Abbas faces most dire moment of his presidency

Friday 11/09/2015
Palestinian President Mahmoud Abbas (C) addresses Palestinian leaders’ meeting on March 4, 2015.

Hebron, West Bank - Palestinian President Mahmoud Abbas faces the most dire time in his presidency: divisions that have ripped apart Pal­estinian ranks, failed peace talks with Israel that have undermined his long-sought quest for state­hood, the rise of Islamic militancy in the Middle East and the growing influence of Shia Iran that is draw­ing the attention of the Arabs away from the Palestinian issue.
Drastic options have been re­cently floated in Palestinian circles or are at least being talked about as a way to draw attention back to the plight of Palestinians.
One idea being circulated is to annul all peace agreements with Israel, starting with the funda­mental 1992 Oslo accords, which failed to achieve its primary goal of Palestinian statehood.
Another idea would be for Ab­bas to dissolve the Palestinian Au­thority (PA), which Israel virtually stripped of all powers.
Under that move, one or more steps could follow. One is to an­nounce a government-in-exile, shouldering financial, administra­tive and other responsibilities of nearly 4.5 million Palestinians and their lands in the West Bank and the Gaza Strip on the Israeli occu­pation.

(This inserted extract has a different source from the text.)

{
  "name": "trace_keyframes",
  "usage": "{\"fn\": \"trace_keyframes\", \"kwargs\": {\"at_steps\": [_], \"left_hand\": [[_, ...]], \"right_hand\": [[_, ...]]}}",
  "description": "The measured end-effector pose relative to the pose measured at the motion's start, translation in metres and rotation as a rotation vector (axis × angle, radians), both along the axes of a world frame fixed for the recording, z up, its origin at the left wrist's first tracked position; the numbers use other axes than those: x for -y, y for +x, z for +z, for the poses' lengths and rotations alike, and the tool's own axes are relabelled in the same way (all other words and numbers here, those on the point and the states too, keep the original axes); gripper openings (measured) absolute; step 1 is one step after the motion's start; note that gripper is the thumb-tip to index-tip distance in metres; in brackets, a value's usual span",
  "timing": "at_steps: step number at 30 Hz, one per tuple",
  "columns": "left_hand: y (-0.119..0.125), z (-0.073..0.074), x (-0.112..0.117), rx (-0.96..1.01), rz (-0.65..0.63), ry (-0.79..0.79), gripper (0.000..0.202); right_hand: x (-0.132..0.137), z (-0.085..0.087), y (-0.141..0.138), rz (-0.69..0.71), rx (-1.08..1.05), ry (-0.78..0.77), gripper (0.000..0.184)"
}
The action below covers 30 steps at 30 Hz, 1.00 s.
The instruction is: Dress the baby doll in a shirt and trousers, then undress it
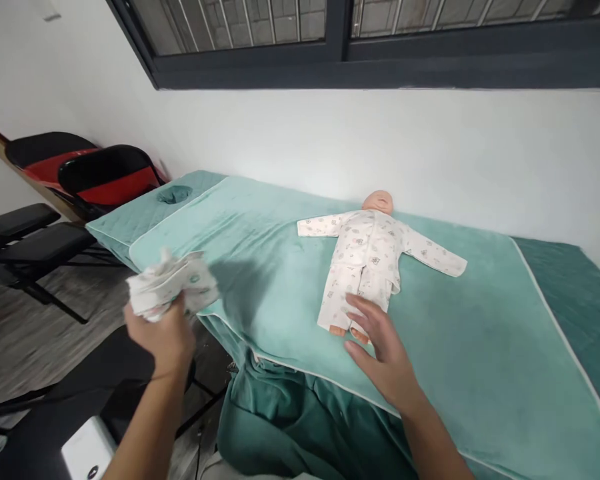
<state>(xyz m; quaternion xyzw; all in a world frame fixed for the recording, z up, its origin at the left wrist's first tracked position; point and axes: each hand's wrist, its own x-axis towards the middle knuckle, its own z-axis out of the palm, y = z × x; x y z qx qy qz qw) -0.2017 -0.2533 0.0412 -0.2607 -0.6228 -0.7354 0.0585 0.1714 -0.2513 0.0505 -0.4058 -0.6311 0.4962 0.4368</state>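
A baby doll (pixel 367 243) lies on its back on the green bed cover (pixel 445 340), arms stretched out sideways. It wears a white patterned long-sleeved top and matching trousers, with its feet showing at the cuffs. Over the floor beside the bed's near edge, my left hand (pixel 163 333) is closed around a bunched white printed cloth (pixel 173 283); its exact kind does not show. My right hand (pixel 383 353) hovers near the doll's feet with its fingers apart and nothing in them.
Black folding chairs with red backs (pixel 115 177) stand at the left. A black seat (pixel 55 427) with a white box-like object (pixel 87 450) is near my left arm. Behind the bed rises a white wall (pixel 260 137) with a dark-framed window (pixel 340 63).
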Motion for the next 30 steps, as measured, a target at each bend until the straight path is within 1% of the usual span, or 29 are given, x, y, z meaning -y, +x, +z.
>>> {"fn": "trace_keyframes", "kwargs": {"at_steps": [1, 3, 5, 7, 8, 10, 12, 14, 17, 19, 21, 23, 24, 25, 26, 27, 28, 29, 30], "left_hand": [[0.028, 0.012, -0.013, 0.040, -0.065, 0.115, 0.046], [0.084, 0.036, -0.033, 0.119, -0.281, 0.311, 0.048], [0.132, 0.055, -0.043, 0.257, -0.569, 0.322, 0.047], [0.169, 0.066, -0.049, 0.432, -0.867, 0.282, 0.049], [0.183, 0.068, -0.052, 0.520, -0.980, 0.252, 0.049], [0.207, 0.067, -0.058, 0.657, -1.127, 0.202, 0.049], [0.225, 0.060, -0.063, 0.750, -1.209, 0.162, 0.051], [0.240, 0.052, -0.067, 0.811, -1.253, 0.138, 0.053], [0.254, 0.043, -0.066, 0.841, -1.340, 0.057, 0.054], [0.255, 0.040, -0.064, 0.777, -1.432, -0.053, 0.053], [0.249, 0.038, -0.063, 0.653, -1.492, -0.141, 0.050], [0.237, 0.034, -0.063, 0.539, -1.482, -0.176, 0.043], [0.230, 0.030, -0.063, 0.505, -1.457, -0.185, 0.037], [0.223, 0.025, -0.064, 0.485, -1.425, -0.193, 0.032], [0.217, 0.020, -0.064, 0.479, -1.387, -0.201, 0.027], [0.211, 0.014, -0.066, 0.482, -1.349, -0.206, 0.024], [0.207, 0.009, -0.067, 0.490, -1.316, -0.207, 0.023], [0.203, 0.006, -0.068, 0.499, -1.289, -0.207, 0.022], [0.201, 0.004, -0.068, 0.503, -1.270, -0.204, 0.021]], "right_hand": [[-0.008, 0.011, -0.010, 0.045, 0.019, 0.014, 0.064], [-0.026, 0.026, -0.027, 0.064, 0.020, 0.135, 0.086], [-0.044, 0.035, -0.035, 0.040, -0.001, 0.236, 0.099], [-0.056, 0.038, -0.036, 0.020, -0.052, 0.263, 0.103], [-0.060, 0.039, -0.035, 0.010, -0.084, 0.258, 0.102], [-0.061, 0.040, -0.030, -0.018, -0.141, 0.243, 0.101], [-0.059, 0.039, -0.025, -0.095, -0.157, 0.252, 0.096], [-0.057, 0.037, -0.018, -0.220, -0.118, 0.288, 0.088], [-0.057, 0.035, -0.002, -0.414, -0.027, 0.367, 0.073], [-0.056, 0.038, 0.019, -0.510, 0.030, 0.447, 0.068], [-0.053, 0.043, 0.048, -0.607, 0.111, 0.548, 0.066], [-0.048, 0.047, 0.084, -0.715, 0.218, 0.619, 0.070], [-0.045, 0.046, 0.104, -0.780, 0.278, 0.618, 0.071], [-0.043, 0.042, 0.123, -0.841, 0.351, 0.595, 0.073], [-0.041, 0.034, 0.143, -0.905, 0.425, 0.559, 0.073], [-0.039, 0.022, 0.160, -0.945, 0.512, 0.499, 0.072], [-0.038, 0.008, 0.176, -0.918, 0.605, 0.415, 0.068], [-0.036, -0.007, 0.189, -0.863, 0.678, 0.339, 0.067], [-0.035, -0.023, 0.200, -0.849, 0.748, 0.255, 0.068]]}}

An alternative is to unilaterally proclaim an independent Palestin­ian state and immediately declare it under Israeli occupation.
PA official Ahmed Majdalani said he consulted with Palestinian factions, including some in Syria, considering “some decisive op­tions”.
“We can’t remain under the Is­raeli status quo any longer,” he said. “It’s been 23 years since the peace negotiations kicked off and things are only getting worse for the Palestinian people.”
Abbas’s announcement of a Pal­estinian state under occupation could come during the UN Gen­eral Assembly, which recognised a “state of Palestine” in 2012, Majda­lani said.
The level of Abbas’s frustration was evident when he and nine other members of the Executive Committee of the Palestine Liber­ation Organisation (PLO) resigned August 22nd. Reports on the res­ignations and their reasons were contradictory.
While Abbas said the decision was “irreversible”, Saeb Erekat, the chief Palestinian negotia­tor with Israel who was recently named the PLO’s secretary-gener­al, said the resignations were “un­official” until approved or refused by Palestinian legislators.
Ghassan Shakaa, one of the offi­cials who quit, said the move was aimed at “injecting new blood in the PLO” to “renew the work and the legitimacy of the Executive Committee”.
But another Executive Com­mittee member, Mustafa Bargh­outi, told The Arab Weekly that the purported resignations were “technical means” to ensure the quick assembly of the Palestinian parliament-in-exile, known as the Palestine National Council (PNC).
Even that institution was dragged into the Palestinian tu­multuous debate. A meeting of the PNC was called shortly after the resignations. The PNC was sup­posed to convene September 14th.
But on September 9th, PNC Speaker Salim Zaanoun an­nounced that the meeting was postponed indefinitely, saying more preparations were needed to convene the largely lethargic and long-ignored body, which had last met in Gaza in 1996.
Abbas appeared eager to have the congress assemble, clearly to consolidate his power by garner­ing renewed support from the people’s representatives as he weighs his options.
Abbas has voiced impatience with Israel’s intransigence in peacemaking. The talks have been stalled for years and there is little chance that they will resume un­der the current Israeli cabinet, the most hard line in recent history.
The Palestinian president is also nervous about Israel’s nego­tiations with his rival, the militant Hamas rulers in Gaza. Dealings between Israel and the Palestin­ian group it considers a terrorist organisation may further sideline the PA and deepen existing Pales­tinian divisions. Hamas violently seized Gaza from the PA in June 2007, sparking a deep rift with the PLO’s influential Fatah faction headed by Abbas.
Adding fuel to the fire is what Palestinians see as a lackadaisi­cal US approach towards their peacemaking with Israel. Palestin­ians worry that the issue will be shelved until a new US administra­tion is in place in 2017.
Regionally, Abbas’s Arab “broth­ers” are preoccupied with civil wars or militant violence, such as in Syria, Iraq, Yemen and Libya, while others are anxious over Iran’s growing influence in a Sun­ni-dominated Arab world.
Al Quds Open University lecturer Adel Shadid said Palestinians were at a “crucial, historic juncture” in the wake of the “catastrophic fail­ure of the peacemaking process”.
“Israel used the negotiations as a ploy to undermine our quest for statehood and claims to East Jeru­salem as the capital of our state.
It has also been beefing up set­tlements in East Jerusalem and the rest of the West Bank to create a new reality on the ground and impede any viable negotiated set­tlement,” Shadid said.
Therefore, Shadid added, what is needed are crucial moves, such as “reconsidering Palestinian rec­ognition of Israel, declaring an end to the political process and ceasing economic and security relations with Israel”.